Task objective ▸ From the records below, copy out exactly the lines from the one containing "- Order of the" to the one containing "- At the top", both included. Add nothing else.

Source data ▸
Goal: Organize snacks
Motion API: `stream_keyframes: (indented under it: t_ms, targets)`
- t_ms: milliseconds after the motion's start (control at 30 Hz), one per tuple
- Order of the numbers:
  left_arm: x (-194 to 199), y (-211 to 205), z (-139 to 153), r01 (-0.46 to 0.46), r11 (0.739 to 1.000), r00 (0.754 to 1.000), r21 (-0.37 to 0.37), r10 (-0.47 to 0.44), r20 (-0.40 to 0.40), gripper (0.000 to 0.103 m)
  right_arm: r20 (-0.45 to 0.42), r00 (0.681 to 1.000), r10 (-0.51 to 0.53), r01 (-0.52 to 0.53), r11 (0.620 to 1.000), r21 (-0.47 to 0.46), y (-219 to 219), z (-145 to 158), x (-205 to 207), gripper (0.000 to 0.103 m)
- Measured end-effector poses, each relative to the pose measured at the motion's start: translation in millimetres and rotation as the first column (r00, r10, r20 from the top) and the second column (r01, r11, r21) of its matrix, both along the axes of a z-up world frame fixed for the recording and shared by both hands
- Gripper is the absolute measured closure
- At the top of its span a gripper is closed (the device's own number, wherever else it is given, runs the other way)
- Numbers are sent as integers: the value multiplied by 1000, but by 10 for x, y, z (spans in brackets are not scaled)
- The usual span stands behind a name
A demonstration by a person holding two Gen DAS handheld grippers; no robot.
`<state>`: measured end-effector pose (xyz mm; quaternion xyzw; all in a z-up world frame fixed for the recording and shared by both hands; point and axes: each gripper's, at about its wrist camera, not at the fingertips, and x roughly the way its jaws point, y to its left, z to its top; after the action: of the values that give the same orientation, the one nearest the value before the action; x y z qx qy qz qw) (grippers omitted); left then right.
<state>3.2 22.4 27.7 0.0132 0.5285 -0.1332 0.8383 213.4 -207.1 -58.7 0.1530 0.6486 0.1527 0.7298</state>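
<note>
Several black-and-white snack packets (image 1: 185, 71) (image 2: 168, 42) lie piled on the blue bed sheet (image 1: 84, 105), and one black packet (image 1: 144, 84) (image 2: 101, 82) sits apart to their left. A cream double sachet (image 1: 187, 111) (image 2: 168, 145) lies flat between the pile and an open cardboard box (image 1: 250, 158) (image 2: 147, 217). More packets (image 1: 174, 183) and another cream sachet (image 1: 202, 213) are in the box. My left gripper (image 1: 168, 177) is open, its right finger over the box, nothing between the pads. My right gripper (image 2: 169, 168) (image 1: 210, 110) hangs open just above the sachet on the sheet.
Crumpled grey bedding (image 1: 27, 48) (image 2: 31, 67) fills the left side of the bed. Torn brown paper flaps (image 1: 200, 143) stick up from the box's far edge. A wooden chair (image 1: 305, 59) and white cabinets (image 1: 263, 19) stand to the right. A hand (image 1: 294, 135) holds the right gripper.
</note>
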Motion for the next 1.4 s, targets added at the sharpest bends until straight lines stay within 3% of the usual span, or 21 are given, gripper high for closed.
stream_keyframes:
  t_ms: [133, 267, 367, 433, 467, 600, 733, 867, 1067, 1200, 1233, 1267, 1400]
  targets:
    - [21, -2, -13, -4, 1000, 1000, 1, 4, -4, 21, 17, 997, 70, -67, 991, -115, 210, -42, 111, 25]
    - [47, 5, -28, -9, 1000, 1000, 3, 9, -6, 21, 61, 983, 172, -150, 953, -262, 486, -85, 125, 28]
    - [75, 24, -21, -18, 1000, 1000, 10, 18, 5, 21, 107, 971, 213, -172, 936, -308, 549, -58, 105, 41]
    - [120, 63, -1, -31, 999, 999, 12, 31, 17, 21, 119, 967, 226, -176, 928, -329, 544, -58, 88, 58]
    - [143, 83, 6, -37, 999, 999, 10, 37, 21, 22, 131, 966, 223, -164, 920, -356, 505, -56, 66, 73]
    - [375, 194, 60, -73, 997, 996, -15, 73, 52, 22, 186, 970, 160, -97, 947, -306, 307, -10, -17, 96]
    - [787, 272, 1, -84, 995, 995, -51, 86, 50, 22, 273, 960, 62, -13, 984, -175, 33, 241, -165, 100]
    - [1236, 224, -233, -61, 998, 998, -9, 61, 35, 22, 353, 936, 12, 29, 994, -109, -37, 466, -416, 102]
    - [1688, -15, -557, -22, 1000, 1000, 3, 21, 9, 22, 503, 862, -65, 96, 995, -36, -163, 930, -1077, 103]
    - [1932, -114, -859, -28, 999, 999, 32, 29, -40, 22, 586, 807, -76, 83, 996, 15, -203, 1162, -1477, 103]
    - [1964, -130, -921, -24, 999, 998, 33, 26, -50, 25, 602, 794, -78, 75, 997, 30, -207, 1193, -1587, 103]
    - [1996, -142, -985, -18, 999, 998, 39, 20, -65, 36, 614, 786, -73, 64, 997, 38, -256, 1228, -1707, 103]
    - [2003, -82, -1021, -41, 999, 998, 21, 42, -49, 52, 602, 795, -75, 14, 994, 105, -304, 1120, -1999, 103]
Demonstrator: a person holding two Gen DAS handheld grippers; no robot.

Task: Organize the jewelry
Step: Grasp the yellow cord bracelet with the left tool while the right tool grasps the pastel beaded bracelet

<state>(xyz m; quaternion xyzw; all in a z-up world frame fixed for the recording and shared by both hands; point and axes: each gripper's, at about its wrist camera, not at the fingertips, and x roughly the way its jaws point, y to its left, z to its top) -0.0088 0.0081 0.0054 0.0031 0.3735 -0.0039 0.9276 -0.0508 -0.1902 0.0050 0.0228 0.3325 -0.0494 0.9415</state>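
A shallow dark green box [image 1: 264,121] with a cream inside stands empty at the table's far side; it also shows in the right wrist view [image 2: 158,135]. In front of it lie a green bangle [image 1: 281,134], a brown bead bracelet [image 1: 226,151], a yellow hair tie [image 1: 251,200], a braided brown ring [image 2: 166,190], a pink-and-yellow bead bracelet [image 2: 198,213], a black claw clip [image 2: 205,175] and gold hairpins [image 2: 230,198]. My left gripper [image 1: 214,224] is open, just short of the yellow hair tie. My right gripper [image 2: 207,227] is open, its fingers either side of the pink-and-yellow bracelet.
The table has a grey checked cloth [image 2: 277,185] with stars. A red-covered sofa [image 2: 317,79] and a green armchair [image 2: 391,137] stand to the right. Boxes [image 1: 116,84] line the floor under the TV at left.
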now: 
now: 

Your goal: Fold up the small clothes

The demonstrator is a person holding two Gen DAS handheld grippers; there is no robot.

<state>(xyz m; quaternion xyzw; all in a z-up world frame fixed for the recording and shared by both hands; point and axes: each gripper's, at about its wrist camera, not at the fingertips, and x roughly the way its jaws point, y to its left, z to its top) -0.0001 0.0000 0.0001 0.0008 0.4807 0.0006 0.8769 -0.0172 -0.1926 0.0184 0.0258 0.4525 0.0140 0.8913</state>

Answer box ▸
- Order of the numbers:
  left_arm: x (-194 to 199), y (-211 to 205), z (-139 to 153), r01 (-0.46 to 0.46), r11 (0.739 to 1.000), r00 (0.754 to 1.000), r21 (-0.37 to 0.37), r10 (-0.47 to 0.44), r20 (-0.40 to 0.40), gripper (0.000 to 0.103 m)
  right_arm: r20 (-0.45 to 0.42), r00 (0.681 to 1.000), r10 (-0.51 to 0.53), r01 (-0.52 to 0.53), r11 (0.620 to 1.000), r21 (-0.47 to 0.46), y (-219 to 219), z (-145 to 158), x (-205 to 207), gripper (0.000 to 0.103 m)
- Measured end-effector poses, each relative to the pose measured at the motion's start: translation in millimetres and rotation as the first column (r00, r10, r20 from the top) and the second column (r01, r11, r21) of its matrix, both along the axes of a z-up world frame fixed for the recording and shared by both hands
- Gripper is the absolute measured closure
- At the top of its span a gripper is closed (the device's own number, wherever else it is given, runs the other way)

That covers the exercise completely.